> [Action item] Please transcribe all of the entries exactly, leaving out any images.

──────── Listed records

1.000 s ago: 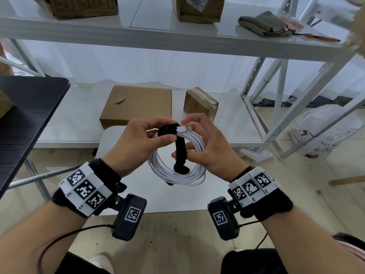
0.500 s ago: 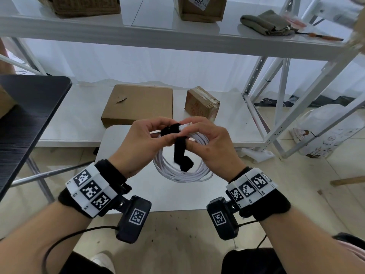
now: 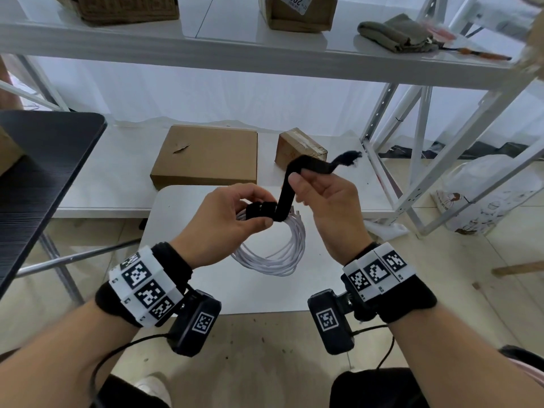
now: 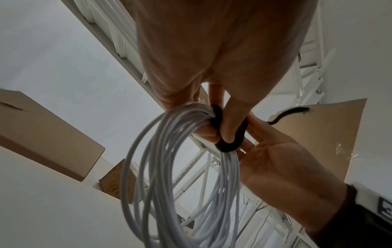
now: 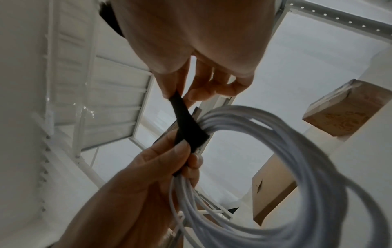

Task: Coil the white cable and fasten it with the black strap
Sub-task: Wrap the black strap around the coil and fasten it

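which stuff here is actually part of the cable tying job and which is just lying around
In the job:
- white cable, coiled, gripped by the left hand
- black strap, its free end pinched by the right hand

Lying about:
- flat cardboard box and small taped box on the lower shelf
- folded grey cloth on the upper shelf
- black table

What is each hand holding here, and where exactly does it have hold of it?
The left hand grips the coiled white cable at its top, where the black strap wraps it. The right hand pinches the strap's free length partway along, pulling it upward.
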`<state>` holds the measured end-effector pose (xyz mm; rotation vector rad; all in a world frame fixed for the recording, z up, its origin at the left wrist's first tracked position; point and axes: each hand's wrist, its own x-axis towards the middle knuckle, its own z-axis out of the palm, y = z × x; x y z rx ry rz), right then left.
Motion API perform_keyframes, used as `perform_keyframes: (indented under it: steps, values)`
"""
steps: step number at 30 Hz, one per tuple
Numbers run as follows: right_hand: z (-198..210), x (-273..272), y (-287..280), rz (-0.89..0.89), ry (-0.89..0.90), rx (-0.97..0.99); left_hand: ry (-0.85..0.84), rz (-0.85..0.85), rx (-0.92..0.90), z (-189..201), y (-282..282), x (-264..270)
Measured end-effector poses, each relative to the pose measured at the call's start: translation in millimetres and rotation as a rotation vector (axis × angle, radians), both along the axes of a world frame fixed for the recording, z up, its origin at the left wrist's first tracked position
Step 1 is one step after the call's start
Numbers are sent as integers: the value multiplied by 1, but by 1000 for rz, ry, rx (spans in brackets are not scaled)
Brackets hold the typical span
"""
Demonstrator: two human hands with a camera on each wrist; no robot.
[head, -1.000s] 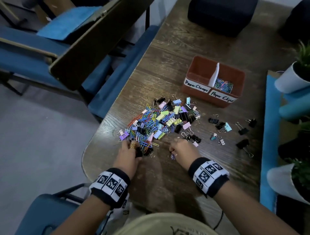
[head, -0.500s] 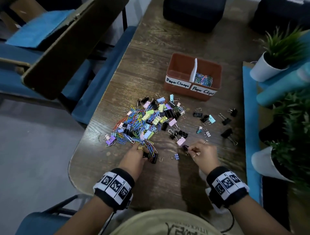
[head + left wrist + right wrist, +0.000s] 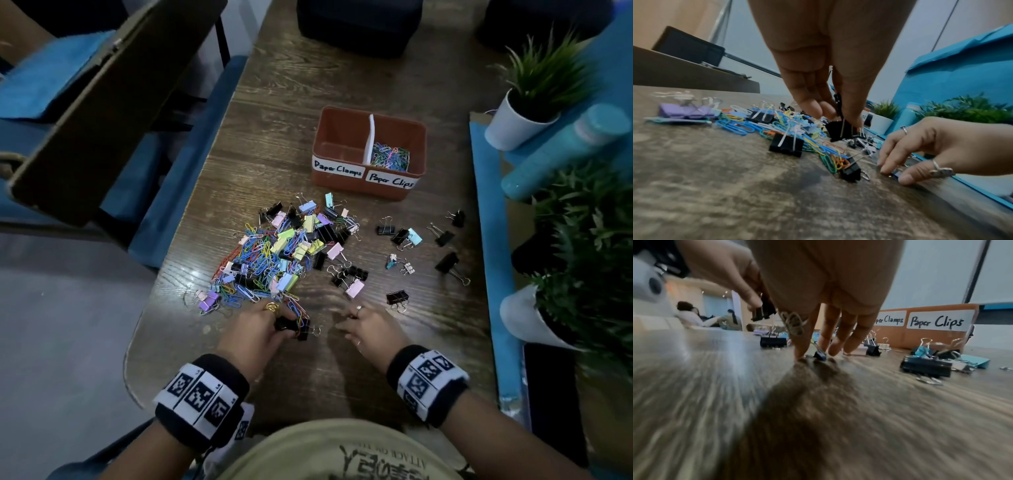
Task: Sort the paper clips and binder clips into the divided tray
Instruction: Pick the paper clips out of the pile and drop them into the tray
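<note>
A mixed pile of coloured paper clips and binder clips (image 3: 284, 253) lies mid-table, with the brown divided tray (image 3: 368, 186) beyond it. The tray's right half, labelled Paper Clips, holds paper clips (image 3: 390, 157); the left half, labelled Paper Clamps, looks bare. At the pile's near edge my left hand (image 3: 284, 322) (image 3: 838, 116) pinches a black binder clip (image 3: 840, 129) just above the table. To its right, my right hand (image 3: 342, 323) (image 3: 816, 353) has thumb and fingertips down on the table, pinching a small blue binder clip (image 3: 820, 354) (image 3: 895, 173).
Loose black and pastel binder clips (image 3: 445, 236) lie scattered right of the pile. Potted plants (image 3: 534, 102) and a teal bottle (image 3: 565, 147) stand along the blue strip at the right edge. A dark box (image 3: 356, 24) sits at the far end. Chairs stand to the left.
My right hand reached right to a black binder clip, then came back left onto the small blue clip. The left hand stayed at the pile's near edge with its black clip.
</note>
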<state>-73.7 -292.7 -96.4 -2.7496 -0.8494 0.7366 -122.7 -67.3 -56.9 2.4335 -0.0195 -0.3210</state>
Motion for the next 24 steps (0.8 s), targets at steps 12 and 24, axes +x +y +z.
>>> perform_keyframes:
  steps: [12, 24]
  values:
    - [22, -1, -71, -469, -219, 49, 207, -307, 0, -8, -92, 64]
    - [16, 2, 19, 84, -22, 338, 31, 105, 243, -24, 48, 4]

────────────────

> [Your solution]
1.000 s ago: 
0.500 s ago: 
now: 
now: 
now: 

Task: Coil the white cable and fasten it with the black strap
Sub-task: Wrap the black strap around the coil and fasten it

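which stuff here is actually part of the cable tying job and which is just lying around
In the job:
- white cable, coiled, gripped by the left hand
- black strap, its free end pinched by the right hand

Lying about:
- flat cardboard box and small taped box on the lower shelf
- folded grey cloth on the upper shelf
- black table

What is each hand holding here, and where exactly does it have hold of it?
The left hand grips the coiled white cable at its top, where the black strap wraps it. The right hand pinches the strap's free length partway along, pulling it upward.
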`<state>` holds the measured end-effector pose (xyz mm; rotation vector rad; all in a world frame fixed for the recording, z up, its origin at the left wrist's first tracked position; point and axes: each hand's wrist, its own x-axis towards the middle knuckle, its own z-axis out of the palm, y = z × x; x y z rx ry rz), right then left.
Motion API perform_keyframes, used as `perform_keyframes: (indented under it: steps, values)`
"""
steps: step number at 30 Hz, one per tuple
Numbers run as follows: right_hand: z (-198..210), x (-273..272), y (-287..280), rz (-0.89..0.89), ry (-0.89..0.90), rx (-0.97..0.99); left_hand: ry (-0.85..0.84), rz (-0.85..0.85), rx (-0.92..0.90), z (-189..201), y (-282..282), x (-264..270)
Measured end-effector poses, each relative to the pose measured at the call's start: translation in millimetres and rotation as a rotation vector (axis × angle, radians), both along the axes of a world frame fixed for the recording, z up, its origin at the left wrist's first tracked position
Step 1 is one step after the call's start
Numbers are sent as integers: the value multiplied by 1, but by 1000 for rz, ry, rx (spans in brackets are not scaled)
Brackets hold the typical span
"""
Demonstrator: two human hands with a camera on each wrist; no robot.
[head, -1.000s] 
[head, -0.500s] 
[head + left wrist + right wrist, +0.000s] 
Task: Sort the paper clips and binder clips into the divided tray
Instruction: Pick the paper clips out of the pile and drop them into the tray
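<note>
A mixed pile of coloured paper clips and binder clips (image 3: 284, 253) lies mid-table, with the brown divided tray (image 3: 368, 186) beyond it. The tray's right half, labelled Paper Clips, holds paper clips (image 3: 390, 157); the left half, labelled Paper Clamps, looks bare. At the pile's near edge my left hand (image 3: 284, 322) (image 3: 838, 116) pinches a black binder clip (image 3: 840, 129) just above the table. To its right, my right hand (image 3: 342, 323) (image 3: 816, 353) has thumb and fingertips down on the table, pinching a small blue binder clip (image 3: 820, 354) (image 3: 895, 173).
Loose black and pastel binder clips (image 3: 445, 236) lie scattered right of the pile. Potted plants (image 3: 534, 102) and a teal bottle (image 3: 565, 147) stand along the blue strip at the right edge. A dark box (image 3: 356, 24) sits at the far end. Chairs stand to the left.
My right hand reached right to a black binder clip, then came back left onto the small blue clip. The left hand stayed at the pile's near edge with its black clip.
</note>
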<state>-73.7 -292.7 -96.4 -2.7496 -0.8494 0.7366 -122.7 -67.3 -56.9 2.4335 -0.0195 -0.3210</state>
Motion for the next 24 steps (0.8 s), targets at steps 12 and 24, axes +x +y +z.
>>> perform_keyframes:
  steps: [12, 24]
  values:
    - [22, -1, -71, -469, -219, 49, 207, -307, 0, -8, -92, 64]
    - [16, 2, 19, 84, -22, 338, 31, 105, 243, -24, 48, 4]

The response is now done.